Oil Prices Spike on Iraq Anxiety, Stocks Dip
- Brent at 3-mo high, U.S. crude hits highest since September
- Kiwi jumps the most in four months after rate hike
- U.S. shares dip after data, but energy stocks up
Crude oil prices spiked on Thursday on worries over supply as violence escalated in Iraq, while a worldwide equities gauge edged down after Wall Street opened lower.
Crude jumped after Iraqi Kurdish forces took control of the northern oil city of Kirkuk, in the face of a triumphant Sunni Islamist rebel march towards Baghdad that threatens Iraq's future as a unified state.
Brent crude futures rose the most in more than three months to a high of $112.34 a barrel, the highest since early March. U.S. crude added 1.7 percent to its highest since September. Prices could rise further as events unfold in Iraq.
"There are no immediate oil export implications in as much as the latest news is about Kirkuk ... and that has a limited impact because the northern pipeline has been down for months already," said Gareth Lewis-Davies, a strategist at BNP Paribas.
"This is more about uncertainty as it calls into question the ability of the central Baghdad government to keep control," he said. "The big fear is if they get south of Baghdad ... but there is no immediate indication that this will happen."
On Wall Street, stocks opened lower after U.S. retail sales rose less than expected in May and first-time applications for unemployment benefits increased last week.
The decline was partly offset by higher prices in energy stocks on the heels of the spike in oil prices.
The crude spike "is a significant move but not enough to impact economic growth here in the U.S., at least not yet," said Phil Orlando, chief equity market strategist at Federated Investors in New York.
"We're going to have to go a lot higher than $106 (on WTI)for that to bite."

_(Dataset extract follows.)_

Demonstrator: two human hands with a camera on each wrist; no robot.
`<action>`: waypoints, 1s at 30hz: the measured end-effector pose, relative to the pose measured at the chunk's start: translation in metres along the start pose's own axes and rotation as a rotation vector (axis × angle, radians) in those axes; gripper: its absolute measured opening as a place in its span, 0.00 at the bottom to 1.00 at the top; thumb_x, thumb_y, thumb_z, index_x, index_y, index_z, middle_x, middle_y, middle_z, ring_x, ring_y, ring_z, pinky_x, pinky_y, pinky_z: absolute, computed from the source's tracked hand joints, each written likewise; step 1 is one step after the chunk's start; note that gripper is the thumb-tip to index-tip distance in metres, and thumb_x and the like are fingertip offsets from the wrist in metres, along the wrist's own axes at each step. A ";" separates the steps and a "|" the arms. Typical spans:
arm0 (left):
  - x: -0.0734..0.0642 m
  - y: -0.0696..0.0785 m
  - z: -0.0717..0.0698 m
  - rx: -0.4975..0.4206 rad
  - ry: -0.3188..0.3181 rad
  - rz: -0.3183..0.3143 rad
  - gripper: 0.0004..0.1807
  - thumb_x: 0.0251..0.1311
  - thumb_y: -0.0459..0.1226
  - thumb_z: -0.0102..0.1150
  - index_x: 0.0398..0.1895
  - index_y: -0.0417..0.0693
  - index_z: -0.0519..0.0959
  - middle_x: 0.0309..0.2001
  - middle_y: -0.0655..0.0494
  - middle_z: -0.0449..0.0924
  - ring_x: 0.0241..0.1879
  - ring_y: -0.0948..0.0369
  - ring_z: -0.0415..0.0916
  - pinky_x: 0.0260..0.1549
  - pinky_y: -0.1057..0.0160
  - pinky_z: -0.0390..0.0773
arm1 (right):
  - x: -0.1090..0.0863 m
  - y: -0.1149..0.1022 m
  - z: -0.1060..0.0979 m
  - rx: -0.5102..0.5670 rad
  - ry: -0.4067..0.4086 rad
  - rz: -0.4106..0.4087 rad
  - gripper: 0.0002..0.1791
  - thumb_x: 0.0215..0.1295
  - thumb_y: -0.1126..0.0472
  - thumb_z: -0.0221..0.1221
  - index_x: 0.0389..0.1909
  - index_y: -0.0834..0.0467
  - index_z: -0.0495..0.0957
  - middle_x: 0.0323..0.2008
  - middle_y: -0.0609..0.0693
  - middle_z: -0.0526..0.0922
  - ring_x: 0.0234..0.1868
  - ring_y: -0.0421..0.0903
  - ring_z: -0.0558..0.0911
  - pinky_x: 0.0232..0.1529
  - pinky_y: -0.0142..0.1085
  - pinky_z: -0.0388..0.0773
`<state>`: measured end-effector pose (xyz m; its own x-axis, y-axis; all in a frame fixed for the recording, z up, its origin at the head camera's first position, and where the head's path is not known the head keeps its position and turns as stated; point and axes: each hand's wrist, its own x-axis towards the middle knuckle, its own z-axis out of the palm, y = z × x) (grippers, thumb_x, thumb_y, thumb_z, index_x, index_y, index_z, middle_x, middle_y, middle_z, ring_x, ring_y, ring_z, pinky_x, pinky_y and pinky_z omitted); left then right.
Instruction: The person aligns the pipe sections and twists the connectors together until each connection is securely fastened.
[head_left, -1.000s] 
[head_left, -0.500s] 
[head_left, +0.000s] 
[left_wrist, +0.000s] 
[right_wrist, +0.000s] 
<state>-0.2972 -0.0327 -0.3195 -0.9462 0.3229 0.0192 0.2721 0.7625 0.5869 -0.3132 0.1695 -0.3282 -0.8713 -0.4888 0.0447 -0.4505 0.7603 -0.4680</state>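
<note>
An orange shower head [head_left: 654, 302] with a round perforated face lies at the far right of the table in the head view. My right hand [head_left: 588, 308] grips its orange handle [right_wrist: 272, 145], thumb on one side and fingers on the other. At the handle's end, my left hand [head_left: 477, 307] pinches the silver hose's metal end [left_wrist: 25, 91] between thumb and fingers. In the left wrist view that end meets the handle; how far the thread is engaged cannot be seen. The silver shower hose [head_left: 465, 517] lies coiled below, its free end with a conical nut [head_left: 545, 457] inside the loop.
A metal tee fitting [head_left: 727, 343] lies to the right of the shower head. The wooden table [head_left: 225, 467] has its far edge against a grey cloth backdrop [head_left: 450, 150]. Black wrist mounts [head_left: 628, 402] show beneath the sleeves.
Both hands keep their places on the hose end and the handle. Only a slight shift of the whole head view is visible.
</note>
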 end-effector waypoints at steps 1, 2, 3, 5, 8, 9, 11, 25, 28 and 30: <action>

The Dow Jones industrial average fell 44.83 points or 0.27 percent, to 16,799.05, the S&P 500 lost 5.93 points or 0.31 percent, to 1,937.96 and the Nasdaq Composite dropped 14.73 points or 0.34 percent, to 4,317.21.
The FTSEurofirst 300 index of top European shares was flat, not far from the 6-1/2 year high of 1,398.65 peak hit earlier this week. MSCI's global stocks gauge fell 0.1 percent.
The New Zealand dollar jumped the most in four months to hit its highest since mid May after the central bank raised interest rates and kept a hawkish bias. The kiwi surged 1.6 percent to $0.8680.
The euro hit a low of $1.3510 against the U.S. dollar, near the low of $1.3503 hit on Thursday after the European Central Bank cut rates, before rebounding on the weaker-than-expected U.S. data. The euro is, however, set to post its fifth week of losses versus the dollar in the last six.
In fixed income, U.S. Treasuries edged up marginally in price after the soft data, though the generally upbeat view on the U.S. economy remains. Markets continue to look forward to a Federal Reserve meeting next week. Fed Chair Janet Yellen is expected to be pressured on the timeline for rate hikes in a press conference on Wednesday.
"The numbers won't change the outlook for the Fed meeting next week. It's not a big enough of a miss," said Stanley Sun, interest rate strategist, at Nomura Securities in New York.
U.S. 10-year notes were up 2/32 in price to yield 2.633 percent, from 2.641 percent late on Wednesday. Yields hit session lows of 2.624 percent after the U.S. data.